Die Gleichzeitigkeit des Gegenteiligen ist wichtig und wird inszeniert als zauberhaftes Spiel mit wechselnden Bedeutungen und gewollten Irritationen, mit den beiden Seiten einer Münze und mit den kleinen Welten, in denen die grossen verdichtet sind. Fredi Murers Filme sind, ob fiktional oder dokumentarisch, allesamt Spielfilme, genauer: Akrobatikfilme mit klaren Botschaften und lustvollen Relativierungen, mit bohrenden Analysen und geschliffenen Folgerungen.
Kinofüllende Liebesfilme
Und im Grunde genommen sind es Liebesfilme. Fredi Murer liebt die Menschen, die er vor die Kamera holt, und jene, die vor der Leinwand und dem Bildschirm sitzen. Nicht abendfüllend, sondern kinofüllend wollte er seine Filme haben. Das Gelingen schrieb ihm die Freude ins strahlende Gesicht.
In seinen Filmen behandelt er jede Person, ob Zeitzeuge oder Schauspieler, ob ihm nah oder fern, mit hohem Anstand. Die Redlichkeit, mit der er Kritik übt, ist die politische Wirkung seiner Filme.
Prinzip Hoffnung
Seine herzlichste Liebe gilt den Kindern. Sie sind sein Prinzip Hoffnung. Ihre Zukunft ist das die Filme zuinnerst verbindende Thema. Geleitet von der Befürchtung, die Welt gerate aus den Fugen, vom Willen, dagegen vehement einen Beitrag zu leisten, und von der Absicht, den Erwachsenen die Chance zu bieten, von Sehenden zu Hellsichtigen zu werden, von Hörenden zu Hellhörigen, von Unbesorgten zu Gewarnten.
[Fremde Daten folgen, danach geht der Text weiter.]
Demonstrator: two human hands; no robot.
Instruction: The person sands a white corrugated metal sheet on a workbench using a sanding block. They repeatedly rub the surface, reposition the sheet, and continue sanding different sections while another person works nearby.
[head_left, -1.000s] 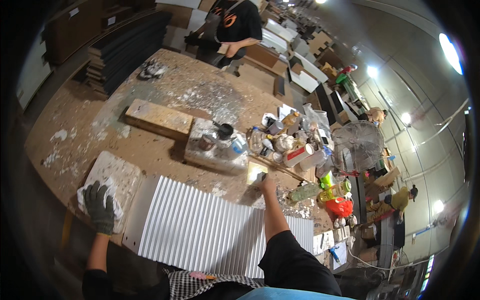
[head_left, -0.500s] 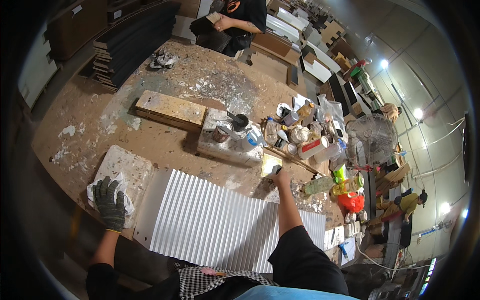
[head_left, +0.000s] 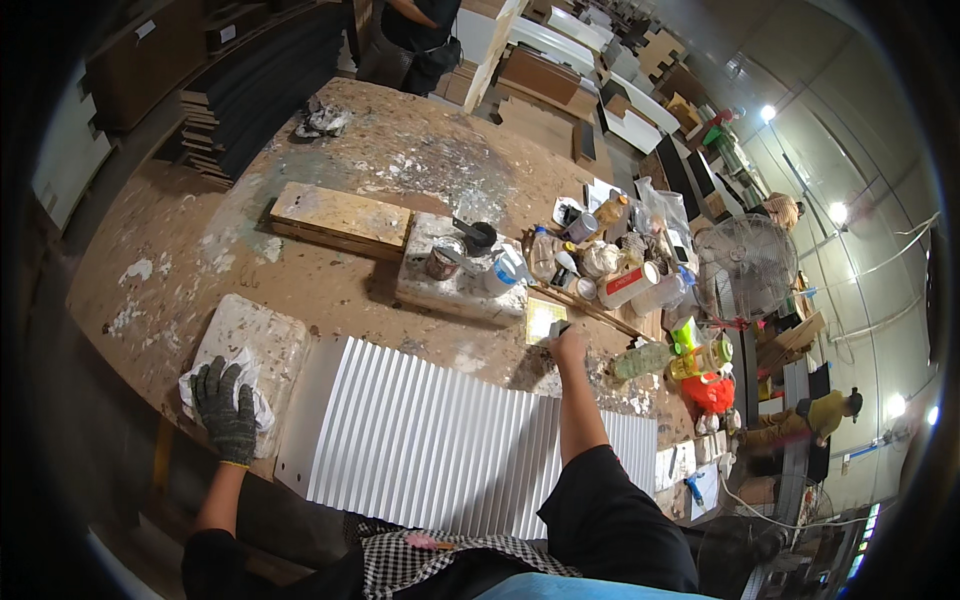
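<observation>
My left hand (head_left: 225,413), in a dark grey knit glove, lies with fingers spread on a crumpled white rag (head_left: 262,405). The rag rests on a paint-spotted white block (head_left: 250,335) at the table's near left. My bare right hand (head_left: 568,348) reaches over a white ribbed panel (head_left: 420,430) and is closed on a small dark flat piece (head_left: 558,328), whose kind I cannot make out. That piece is at the edge of a yellowish square card (head_left: 540,317). The panel lies flat in front of me, its right part under my forearm.
On a second white block (head_left: 415,290) stand an open paint can (head_left: 441,265), a black cup (head_left: 481,236) and a blue-white tub (head_left: 503,275). A wooden block (head_left: 340,210) adjoins it. Bottles crowd a wooden tray (head_left: 600,318). Stacked black boards (head_left: 270,90) and a co-worker (head_left: 410,45) are beyond.
My left fingers have spread a little on the rag. My right hand stays by the card, slightly lower. The co-worker has shifted left, and a pale upright strip now shows beside them.
</observation>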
Selbstverständlich ist Fredi Murer ein Moralist. Aber einer, der deswegen keinen Schatten auf sich zieht. Die Filme sind zu geistreich, zu spannend, zu ehrlich und künstlerisch zu überzeugend.
Belohnter Kraftakt
Das sind die Erklärungen für den filmgeschichtlich aussergewöhnlichen Rang. Auch erworben mit Fleiss, mit handwerklicher Sorgfalt, mit Geduld im Vertrauen auf den eigenen langen Atem und mit der Courage, sich einzumischen und Kastanien aus dem filmpolitischen Feuer zu holen.
Fredi Murer war in den frühen Sechzigerjahren Mitbegründer des neuen Schweizer Films und begründete seither Film für Film den kulturellen Segen des zornigen und kreativen Aufbruchs.
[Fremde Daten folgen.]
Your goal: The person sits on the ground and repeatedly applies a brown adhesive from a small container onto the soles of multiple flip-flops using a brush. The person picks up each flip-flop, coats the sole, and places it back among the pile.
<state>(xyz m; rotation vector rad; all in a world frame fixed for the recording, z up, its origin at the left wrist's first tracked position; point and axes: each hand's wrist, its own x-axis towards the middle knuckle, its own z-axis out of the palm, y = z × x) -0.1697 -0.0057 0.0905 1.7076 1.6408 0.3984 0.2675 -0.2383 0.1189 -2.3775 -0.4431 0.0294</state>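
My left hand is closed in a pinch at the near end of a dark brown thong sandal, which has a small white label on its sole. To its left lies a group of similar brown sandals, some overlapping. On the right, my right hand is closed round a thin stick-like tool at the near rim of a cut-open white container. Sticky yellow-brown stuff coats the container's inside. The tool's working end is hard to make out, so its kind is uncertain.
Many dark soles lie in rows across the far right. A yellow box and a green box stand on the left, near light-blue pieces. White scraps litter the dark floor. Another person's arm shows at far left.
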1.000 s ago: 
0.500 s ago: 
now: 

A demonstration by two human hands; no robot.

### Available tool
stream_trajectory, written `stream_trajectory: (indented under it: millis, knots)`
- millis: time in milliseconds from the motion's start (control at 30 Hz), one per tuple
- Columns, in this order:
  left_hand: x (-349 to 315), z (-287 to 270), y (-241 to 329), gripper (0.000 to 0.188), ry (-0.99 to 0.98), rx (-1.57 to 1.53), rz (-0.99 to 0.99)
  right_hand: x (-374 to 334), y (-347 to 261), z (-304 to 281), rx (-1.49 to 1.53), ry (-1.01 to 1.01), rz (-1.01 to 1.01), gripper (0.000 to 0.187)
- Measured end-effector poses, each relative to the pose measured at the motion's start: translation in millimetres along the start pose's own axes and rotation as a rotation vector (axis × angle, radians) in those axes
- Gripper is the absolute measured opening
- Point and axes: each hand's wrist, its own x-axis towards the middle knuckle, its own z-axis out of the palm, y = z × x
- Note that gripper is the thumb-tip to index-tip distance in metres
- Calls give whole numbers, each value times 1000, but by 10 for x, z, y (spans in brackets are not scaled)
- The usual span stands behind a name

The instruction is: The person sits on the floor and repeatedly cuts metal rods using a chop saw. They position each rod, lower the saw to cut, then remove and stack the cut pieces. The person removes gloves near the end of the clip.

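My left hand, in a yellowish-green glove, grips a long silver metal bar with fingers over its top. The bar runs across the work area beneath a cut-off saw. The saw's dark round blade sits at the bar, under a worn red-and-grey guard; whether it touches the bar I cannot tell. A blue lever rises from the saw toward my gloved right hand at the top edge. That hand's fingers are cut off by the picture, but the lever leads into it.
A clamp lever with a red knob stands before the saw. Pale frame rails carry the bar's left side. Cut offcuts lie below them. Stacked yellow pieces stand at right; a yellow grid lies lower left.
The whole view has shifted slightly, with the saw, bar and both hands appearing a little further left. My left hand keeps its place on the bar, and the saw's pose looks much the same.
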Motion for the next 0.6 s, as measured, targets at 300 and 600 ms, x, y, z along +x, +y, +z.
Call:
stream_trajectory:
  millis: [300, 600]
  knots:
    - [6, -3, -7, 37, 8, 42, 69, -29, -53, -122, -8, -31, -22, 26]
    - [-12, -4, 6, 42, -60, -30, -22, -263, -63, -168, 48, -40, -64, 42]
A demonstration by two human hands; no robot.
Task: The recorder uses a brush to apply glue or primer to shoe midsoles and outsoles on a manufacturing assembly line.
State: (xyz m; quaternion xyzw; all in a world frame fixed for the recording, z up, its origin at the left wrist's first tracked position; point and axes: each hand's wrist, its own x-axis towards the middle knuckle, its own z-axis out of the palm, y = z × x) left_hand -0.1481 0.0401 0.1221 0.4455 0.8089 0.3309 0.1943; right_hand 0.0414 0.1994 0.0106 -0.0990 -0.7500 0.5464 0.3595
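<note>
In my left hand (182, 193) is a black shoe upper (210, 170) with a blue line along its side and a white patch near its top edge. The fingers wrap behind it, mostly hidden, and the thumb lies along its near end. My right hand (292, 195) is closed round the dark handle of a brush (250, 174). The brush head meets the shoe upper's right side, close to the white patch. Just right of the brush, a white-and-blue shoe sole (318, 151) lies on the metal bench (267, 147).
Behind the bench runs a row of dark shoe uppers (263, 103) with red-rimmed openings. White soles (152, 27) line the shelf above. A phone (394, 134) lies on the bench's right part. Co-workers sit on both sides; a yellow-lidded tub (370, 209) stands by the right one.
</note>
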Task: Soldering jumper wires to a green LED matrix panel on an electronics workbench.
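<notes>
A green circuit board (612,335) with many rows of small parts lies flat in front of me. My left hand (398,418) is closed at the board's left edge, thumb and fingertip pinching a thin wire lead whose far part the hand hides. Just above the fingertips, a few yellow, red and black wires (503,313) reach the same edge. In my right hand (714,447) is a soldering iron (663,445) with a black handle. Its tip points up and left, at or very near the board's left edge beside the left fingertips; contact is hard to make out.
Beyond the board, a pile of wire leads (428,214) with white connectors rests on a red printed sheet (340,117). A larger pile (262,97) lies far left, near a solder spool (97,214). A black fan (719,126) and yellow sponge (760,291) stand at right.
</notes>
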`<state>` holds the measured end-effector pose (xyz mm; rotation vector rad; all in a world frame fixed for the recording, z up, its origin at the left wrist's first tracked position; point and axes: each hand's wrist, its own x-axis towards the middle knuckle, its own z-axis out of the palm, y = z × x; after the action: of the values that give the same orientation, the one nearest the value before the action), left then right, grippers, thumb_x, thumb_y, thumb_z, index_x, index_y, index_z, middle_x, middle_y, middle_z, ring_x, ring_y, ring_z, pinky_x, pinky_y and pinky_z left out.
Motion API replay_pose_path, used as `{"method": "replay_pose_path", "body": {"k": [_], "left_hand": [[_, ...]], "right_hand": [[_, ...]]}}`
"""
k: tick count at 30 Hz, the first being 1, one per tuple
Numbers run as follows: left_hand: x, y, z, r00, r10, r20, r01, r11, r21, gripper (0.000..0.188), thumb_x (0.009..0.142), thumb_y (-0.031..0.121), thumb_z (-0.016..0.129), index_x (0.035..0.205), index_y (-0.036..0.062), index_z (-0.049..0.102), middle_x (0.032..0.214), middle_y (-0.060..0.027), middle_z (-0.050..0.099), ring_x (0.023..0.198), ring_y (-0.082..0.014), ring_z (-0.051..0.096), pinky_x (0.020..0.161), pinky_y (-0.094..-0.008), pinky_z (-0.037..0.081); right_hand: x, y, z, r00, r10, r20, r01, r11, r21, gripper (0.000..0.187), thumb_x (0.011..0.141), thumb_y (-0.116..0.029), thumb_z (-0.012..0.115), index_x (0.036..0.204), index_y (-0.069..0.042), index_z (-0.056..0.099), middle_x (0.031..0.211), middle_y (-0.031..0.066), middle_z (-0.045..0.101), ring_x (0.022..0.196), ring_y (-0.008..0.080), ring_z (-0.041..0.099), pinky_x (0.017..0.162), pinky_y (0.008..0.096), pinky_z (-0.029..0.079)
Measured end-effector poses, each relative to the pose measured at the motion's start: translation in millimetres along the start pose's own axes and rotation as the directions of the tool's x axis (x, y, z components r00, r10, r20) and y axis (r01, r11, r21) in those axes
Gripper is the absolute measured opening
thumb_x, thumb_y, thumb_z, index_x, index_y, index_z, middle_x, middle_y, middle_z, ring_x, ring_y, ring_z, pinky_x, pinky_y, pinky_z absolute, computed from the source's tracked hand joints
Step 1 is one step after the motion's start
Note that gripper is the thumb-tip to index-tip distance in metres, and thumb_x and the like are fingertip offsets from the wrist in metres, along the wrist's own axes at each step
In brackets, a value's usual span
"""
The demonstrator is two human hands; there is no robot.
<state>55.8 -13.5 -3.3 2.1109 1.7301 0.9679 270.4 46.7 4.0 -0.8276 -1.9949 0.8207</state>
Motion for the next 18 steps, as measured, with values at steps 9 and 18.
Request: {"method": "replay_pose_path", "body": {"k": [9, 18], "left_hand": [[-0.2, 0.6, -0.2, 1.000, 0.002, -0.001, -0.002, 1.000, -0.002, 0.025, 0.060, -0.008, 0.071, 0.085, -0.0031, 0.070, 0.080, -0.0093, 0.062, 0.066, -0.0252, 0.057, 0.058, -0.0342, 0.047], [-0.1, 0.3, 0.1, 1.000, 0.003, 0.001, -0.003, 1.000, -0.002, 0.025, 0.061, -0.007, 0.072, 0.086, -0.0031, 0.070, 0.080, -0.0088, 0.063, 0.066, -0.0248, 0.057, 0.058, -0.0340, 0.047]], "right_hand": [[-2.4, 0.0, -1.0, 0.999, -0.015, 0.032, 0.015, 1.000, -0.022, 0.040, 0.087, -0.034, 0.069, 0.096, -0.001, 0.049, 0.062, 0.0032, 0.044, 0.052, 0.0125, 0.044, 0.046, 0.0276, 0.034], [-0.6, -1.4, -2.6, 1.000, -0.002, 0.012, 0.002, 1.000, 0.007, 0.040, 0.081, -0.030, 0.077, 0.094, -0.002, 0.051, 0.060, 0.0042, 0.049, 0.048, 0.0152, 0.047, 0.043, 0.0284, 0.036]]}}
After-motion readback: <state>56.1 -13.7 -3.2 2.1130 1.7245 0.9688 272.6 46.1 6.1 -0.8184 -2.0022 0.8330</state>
Letzter Film, aber vielleicht nicht das letzte Wort
Nach dem 2014 vollendeten "Liebe und Zufall" behauptete Fredi Murer durch alle Böden hindurch, es sei sein letzter Film gewesen. Aber vielleicht war es nicht das letzte Wort. Wir wissen ja, dass Fredi Murer ein orientalischer Erzähler von Geschichten ist, deren Wahrheit andere Wahrheiten verhüllt.
Wir wünschen dem fabelhaften Lichtspiel-Zauberer dankbar alles Glück und uns, nochmals überrascht zu werden.